Keywords: movement analytics, sequence-based representation, eigen decomposition

Abstract. State sequences are a new paradigm to encode and represent contextualised movement data. A state sequence is a temporal succession of characters representing categorical states of the moving entity or its surrounding environment. Eigen decomposition, a principal components analysis method, is an option to reduce and find patterns in such multi-dimensional categorical data through dimensionality reduction. Recurrent patterns can be found by identifying the most relevant eigenbehaviours, which are a set of vectors that characterize the variation in the behaviour of an entity during a time period. Dimensionality reduction techniques have so far not been widely used in movement analytics and in this paper we demonstrate how they could help analyse responses of a moving entity to the dynamic environmental conditions.

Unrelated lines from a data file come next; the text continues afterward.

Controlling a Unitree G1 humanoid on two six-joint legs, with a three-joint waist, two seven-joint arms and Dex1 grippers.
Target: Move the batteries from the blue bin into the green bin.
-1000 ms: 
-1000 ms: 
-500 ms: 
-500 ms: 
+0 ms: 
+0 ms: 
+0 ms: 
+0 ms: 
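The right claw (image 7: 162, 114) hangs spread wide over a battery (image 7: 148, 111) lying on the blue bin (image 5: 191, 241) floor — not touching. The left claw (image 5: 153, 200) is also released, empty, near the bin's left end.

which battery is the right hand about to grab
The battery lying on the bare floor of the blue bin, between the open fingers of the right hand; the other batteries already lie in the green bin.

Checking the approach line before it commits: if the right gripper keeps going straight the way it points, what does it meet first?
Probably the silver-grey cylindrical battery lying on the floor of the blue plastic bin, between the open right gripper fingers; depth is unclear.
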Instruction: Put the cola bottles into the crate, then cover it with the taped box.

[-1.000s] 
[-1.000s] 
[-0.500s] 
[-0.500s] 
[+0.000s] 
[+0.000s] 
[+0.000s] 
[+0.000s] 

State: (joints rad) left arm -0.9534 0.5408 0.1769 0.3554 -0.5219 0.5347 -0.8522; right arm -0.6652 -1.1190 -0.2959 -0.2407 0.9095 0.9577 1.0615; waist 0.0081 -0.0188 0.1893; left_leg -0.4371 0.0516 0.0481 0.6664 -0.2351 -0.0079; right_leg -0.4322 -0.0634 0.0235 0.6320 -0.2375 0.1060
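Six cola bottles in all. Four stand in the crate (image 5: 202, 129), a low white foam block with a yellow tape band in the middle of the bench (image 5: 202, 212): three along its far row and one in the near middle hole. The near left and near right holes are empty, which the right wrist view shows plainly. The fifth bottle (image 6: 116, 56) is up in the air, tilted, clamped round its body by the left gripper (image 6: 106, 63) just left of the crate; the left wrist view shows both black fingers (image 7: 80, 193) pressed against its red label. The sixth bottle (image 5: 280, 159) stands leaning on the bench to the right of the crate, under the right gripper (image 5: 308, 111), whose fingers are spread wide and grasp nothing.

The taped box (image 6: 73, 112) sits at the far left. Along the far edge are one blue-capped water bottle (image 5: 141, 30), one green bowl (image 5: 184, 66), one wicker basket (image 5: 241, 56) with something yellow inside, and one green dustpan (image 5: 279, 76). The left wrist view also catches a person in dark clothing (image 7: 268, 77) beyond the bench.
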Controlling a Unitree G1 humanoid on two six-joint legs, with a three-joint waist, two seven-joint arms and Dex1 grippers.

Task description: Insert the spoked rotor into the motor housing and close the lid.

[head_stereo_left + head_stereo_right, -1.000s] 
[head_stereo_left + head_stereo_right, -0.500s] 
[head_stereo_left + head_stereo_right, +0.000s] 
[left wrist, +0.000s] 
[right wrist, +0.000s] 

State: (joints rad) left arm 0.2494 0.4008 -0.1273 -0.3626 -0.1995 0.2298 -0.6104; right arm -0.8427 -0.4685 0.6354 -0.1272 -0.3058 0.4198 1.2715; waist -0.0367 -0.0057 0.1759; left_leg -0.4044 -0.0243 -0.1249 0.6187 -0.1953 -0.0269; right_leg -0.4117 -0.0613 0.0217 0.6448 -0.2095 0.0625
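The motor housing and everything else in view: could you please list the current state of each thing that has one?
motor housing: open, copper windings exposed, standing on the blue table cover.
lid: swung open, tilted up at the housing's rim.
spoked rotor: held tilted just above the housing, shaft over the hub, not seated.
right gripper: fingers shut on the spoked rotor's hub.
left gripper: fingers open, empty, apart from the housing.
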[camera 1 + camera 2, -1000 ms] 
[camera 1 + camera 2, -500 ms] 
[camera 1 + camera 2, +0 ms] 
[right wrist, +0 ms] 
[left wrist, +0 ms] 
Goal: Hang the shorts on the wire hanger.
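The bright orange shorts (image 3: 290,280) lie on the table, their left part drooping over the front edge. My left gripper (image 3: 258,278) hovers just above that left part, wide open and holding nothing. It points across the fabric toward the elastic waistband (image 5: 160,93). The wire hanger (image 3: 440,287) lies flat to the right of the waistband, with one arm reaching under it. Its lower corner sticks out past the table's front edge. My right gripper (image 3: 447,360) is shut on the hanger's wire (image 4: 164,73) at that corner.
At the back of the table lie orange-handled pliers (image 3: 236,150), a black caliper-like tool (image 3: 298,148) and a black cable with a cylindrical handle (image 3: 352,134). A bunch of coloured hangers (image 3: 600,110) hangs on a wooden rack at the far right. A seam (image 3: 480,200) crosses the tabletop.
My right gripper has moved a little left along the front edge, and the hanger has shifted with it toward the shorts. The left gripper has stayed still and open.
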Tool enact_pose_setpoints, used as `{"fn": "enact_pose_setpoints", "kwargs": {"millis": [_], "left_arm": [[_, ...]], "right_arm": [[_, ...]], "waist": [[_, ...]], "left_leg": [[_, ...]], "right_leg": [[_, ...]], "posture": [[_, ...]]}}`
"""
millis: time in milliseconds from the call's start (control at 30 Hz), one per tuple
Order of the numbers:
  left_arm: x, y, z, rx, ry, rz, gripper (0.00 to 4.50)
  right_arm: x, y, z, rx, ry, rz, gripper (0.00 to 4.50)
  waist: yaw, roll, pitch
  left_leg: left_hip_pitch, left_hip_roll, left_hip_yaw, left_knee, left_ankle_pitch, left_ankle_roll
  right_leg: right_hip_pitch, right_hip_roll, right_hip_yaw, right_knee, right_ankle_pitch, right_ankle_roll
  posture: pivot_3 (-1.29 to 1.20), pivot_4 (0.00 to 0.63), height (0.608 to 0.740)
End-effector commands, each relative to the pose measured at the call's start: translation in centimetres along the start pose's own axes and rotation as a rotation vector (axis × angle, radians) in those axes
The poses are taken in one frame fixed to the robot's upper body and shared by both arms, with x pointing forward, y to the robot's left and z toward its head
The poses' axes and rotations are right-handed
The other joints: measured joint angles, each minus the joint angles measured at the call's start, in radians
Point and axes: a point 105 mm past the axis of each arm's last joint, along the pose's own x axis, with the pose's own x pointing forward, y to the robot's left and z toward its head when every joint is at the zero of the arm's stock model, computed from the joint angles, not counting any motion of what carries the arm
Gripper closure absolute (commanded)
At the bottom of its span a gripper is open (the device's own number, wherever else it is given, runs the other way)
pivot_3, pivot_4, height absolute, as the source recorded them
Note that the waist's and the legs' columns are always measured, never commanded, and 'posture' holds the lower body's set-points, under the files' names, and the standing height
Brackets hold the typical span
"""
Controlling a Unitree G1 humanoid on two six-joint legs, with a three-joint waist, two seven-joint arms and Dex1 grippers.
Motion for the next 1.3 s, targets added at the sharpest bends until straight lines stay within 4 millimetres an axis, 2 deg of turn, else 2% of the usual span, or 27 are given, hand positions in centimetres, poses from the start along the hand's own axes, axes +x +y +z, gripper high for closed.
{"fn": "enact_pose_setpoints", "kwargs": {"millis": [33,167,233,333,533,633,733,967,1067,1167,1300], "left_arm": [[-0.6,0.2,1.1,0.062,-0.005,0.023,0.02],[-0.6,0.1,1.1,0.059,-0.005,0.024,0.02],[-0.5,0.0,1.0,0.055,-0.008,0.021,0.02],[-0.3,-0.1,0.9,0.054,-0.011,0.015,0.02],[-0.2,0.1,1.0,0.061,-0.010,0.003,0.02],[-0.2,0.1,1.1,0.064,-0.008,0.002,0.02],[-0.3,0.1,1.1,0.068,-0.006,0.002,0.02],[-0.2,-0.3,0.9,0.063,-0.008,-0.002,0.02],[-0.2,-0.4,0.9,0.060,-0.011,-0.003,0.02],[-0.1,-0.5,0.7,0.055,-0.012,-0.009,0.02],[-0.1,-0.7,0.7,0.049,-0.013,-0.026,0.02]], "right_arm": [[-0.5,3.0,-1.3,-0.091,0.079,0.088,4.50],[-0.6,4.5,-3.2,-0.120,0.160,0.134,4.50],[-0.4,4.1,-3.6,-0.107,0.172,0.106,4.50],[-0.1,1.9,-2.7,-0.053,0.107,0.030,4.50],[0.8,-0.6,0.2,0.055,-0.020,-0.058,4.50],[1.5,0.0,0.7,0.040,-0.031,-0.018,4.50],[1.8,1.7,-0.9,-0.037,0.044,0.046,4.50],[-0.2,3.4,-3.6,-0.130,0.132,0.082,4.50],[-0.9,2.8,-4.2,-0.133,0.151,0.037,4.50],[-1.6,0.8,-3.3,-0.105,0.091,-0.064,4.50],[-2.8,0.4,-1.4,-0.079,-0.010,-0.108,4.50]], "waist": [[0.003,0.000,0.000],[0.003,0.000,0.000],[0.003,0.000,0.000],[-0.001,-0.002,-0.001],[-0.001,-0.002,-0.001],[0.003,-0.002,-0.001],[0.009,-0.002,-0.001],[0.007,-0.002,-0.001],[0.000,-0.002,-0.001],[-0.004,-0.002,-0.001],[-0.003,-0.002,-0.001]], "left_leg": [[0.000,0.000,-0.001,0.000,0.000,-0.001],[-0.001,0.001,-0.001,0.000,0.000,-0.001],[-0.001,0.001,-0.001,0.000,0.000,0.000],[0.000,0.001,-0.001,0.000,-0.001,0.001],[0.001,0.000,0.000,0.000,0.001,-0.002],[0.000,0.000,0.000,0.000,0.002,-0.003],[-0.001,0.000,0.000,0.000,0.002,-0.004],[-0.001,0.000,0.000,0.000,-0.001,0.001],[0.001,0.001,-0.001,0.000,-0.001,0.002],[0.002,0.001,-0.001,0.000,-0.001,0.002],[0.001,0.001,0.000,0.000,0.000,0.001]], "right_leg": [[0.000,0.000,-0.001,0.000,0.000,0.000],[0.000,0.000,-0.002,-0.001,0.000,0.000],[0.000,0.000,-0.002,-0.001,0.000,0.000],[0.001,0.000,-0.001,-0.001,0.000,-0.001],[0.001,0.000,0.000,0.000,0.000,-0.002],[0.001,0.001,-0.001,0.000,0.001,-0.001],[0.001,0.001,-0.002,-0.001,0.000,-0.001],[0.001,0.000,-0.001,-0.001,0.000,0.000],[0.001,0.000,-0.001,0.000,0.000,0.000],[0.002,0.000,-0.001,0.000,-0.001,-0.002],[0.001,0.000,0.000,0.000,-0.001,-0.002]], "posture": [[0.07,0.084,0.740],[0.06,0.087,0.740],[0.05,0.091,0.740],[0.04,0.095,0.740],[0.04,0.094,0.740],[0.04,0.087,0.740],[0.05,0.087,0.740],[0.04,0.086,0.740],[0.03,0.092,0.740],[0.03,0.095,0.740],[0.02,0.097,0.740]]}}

Specifically, we use sequence-based representation and eigen decomposition to investigate movement patterns of maned wolves (Chrysocyon brachyurus) in relation to vegetation vigour in their habitat. We use a set of GPS-trajectories from a group of maned wolves to which we link multi-source NDVI data as a proxy for the state of vegetation. We find that eigenbehaviours can identify patterns in the wolves’ responses to dynamic environmental conditions that align with the current literature on the species. Our research highlights the potential for dimensionality reduction and sequence-based methods to identify patterns in large tracking databases linked to contextual data.